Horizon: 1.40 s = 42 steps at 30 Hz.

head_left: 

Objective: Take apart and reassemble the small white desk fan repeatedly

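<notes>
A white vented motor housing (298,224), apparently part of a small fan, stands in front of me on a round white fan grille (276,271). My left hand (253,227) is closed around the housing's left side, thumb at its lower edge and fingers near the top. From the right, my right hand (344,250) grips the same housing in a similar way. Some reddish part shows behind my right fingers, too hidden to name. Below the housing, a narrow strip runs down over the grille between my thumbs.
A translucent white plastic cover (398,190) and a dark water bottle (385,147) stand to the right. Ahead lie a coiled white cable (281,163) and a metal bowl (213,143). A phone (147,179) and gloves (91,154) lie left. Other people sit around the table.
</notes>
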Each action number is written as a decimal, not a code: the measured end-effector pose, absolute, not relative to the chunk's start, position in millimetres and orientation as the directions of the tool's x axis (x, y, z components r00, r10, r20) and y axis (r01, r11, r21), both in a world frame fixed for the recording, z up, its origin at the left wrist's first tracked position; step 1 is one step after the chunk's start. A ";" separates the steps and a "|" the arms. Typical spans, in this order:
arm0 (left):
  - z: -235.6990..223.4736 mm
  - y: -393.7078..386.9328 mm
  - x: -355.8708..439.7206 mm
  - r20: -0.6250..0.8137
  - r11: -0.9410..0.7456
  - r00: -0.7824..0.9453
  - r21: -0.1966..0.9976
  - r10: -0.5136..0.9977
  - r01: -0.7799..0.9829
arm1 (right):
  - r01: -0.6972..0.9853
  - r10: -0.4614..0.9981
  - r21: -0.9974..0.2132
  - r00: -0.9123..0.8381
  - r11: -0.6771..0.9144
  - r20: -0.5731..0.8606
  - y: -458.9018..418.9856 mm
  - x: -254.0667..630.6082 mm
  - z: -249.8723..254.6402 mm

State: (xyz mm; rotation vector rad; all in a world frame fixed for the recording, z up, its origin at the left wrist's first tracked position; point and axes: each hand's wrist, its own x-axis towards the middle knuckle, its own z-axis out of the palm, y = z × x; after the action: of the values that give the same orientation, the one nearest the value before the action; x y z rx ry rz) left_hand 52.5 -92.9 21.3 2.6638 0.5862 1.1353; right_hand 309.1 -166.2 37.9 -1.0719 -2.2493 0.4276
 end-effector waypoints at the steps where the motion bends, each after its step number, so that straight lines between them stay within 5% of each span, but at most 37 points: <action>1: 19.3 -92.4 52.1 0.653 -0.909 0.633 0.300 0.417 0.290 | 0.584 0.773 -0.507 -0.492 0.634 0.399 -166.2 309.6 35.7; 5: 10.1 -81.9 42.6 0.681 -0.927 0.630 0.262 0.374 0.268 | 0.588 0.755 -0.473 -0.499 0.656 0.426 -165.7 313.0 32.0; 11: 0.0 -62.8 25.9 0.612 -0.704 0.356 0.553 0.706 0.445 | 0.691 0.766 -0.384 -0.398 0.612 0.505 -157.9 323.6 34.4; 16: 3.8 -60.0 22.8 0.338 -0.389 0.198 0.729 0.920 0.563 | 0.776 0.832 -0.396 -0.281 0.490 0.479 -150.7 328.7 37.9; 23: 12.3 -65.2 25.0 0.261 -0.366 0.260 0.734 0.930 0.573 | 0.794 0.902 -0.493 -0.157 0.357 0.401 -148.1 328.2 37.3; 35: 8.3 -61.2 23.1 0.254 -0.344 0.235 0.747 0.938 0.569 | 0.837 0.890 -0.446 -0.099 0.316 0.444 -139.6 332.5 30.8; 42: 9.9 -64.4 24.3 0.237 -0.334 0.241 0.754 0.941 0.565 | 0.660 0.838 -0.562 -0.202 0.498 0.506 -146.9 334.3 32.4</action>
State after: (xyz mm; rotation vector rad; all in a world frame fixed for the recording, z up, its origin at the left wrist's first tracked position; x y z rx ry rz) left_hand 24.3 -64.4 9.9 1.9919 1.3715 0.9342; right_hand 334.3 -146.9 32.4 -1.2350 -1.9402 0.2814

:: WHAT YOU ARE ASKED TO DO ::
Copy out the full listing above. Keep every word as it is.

:: WRITTEN RESPONSE ::
Horizon: 1.40 s = 42 steps at 30 Hz.

head_left: 

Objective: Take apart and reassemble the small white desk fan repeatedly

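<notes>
A white vented motor housing (298,224), apparently part of a small fan, stands in front of me on a round white fan grille (276,271). My left hand (253,227) is closed around the housing's left side, thumb at its lower edge and fingers near the top. From the right, my right hand (344,250) grips the same housing in a similar way. Some reddish part shows behind my right fingers, too hidden to name. Below the housing, a narrow strip runs down over the grille between my thumbs.
A translucent white plastic cover (398,190) and a dark water bottle (385,147) stand to the right. Ahead lie a coiled white cable (281,163) and a metal bowl (213,143). A phone (147,179) and gloves (91,154) lie left. Other people sit around the table.
</notes>
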Each action number is written as a decimal, not a code: the measured end-effector pose, absolute, not relative to the chunk's start, position in millimetres and orientation as the directions of the tool's x axis (x, y, z components r00, r10, r20) and y axis (r01, r11, r21), both in a world frame fixed for the recording, z up, its origin at the left wrist's first tracked position; step 1 is one step after the chunk's start. A ";" separates the steps and a "|" the arms. Typical spans, in this order:
arm0 (left):
  - z: -235.6990..223.4736 mm
  - y: -393.7078..386.9328 mm
  - x: -355.8708..439.7206 mm
  - r20: -0.6250..0.8137
  - r11: -0.9410..0.7456
  - r00: -0.7824..0.9453
  - r21: -0.1966..0.9976
  - r10: -0.5136..0.9977
  - r01: -0.7799..0.9829
arm1 (right):
  - r01: -0.6972..0.9853
  - r10: -0.4614..0.9981
  - r21: -0.9974..0.2132
  - r00: -0.9123..0.8381
  - r11: -0.6771..0.9144
  - r20: -0.5731..0.8606
  - y: -458.9018..418.9856 mm
  - x: -254.0667..630.6082 mm
  - z: -249.8723..254.6402 mm

State: (xyz mm; rotation vector rad; all in a world frame fixed for the recording, z up, its origin at the left wrist's first tracked position; point and axes: each hand's wrist, its own x-axis towards the middle knuckle, its own z-axis out of the palm, y = z × x; after the action: of the values that give the same orientation, the one nearest the value before the action; x y z rx ry rz) left_hand 52.5 -92.9 21.3 2.6638 0.5862 1.1353; right_hand 309.1 -166.2 37.9 -1.0719 -2.2493 0.4276
 end-effector waypoints at the steps where the motion bends, each after its step number, so that straight lines between them stay within 5% of each span, but at most 37 points: <action>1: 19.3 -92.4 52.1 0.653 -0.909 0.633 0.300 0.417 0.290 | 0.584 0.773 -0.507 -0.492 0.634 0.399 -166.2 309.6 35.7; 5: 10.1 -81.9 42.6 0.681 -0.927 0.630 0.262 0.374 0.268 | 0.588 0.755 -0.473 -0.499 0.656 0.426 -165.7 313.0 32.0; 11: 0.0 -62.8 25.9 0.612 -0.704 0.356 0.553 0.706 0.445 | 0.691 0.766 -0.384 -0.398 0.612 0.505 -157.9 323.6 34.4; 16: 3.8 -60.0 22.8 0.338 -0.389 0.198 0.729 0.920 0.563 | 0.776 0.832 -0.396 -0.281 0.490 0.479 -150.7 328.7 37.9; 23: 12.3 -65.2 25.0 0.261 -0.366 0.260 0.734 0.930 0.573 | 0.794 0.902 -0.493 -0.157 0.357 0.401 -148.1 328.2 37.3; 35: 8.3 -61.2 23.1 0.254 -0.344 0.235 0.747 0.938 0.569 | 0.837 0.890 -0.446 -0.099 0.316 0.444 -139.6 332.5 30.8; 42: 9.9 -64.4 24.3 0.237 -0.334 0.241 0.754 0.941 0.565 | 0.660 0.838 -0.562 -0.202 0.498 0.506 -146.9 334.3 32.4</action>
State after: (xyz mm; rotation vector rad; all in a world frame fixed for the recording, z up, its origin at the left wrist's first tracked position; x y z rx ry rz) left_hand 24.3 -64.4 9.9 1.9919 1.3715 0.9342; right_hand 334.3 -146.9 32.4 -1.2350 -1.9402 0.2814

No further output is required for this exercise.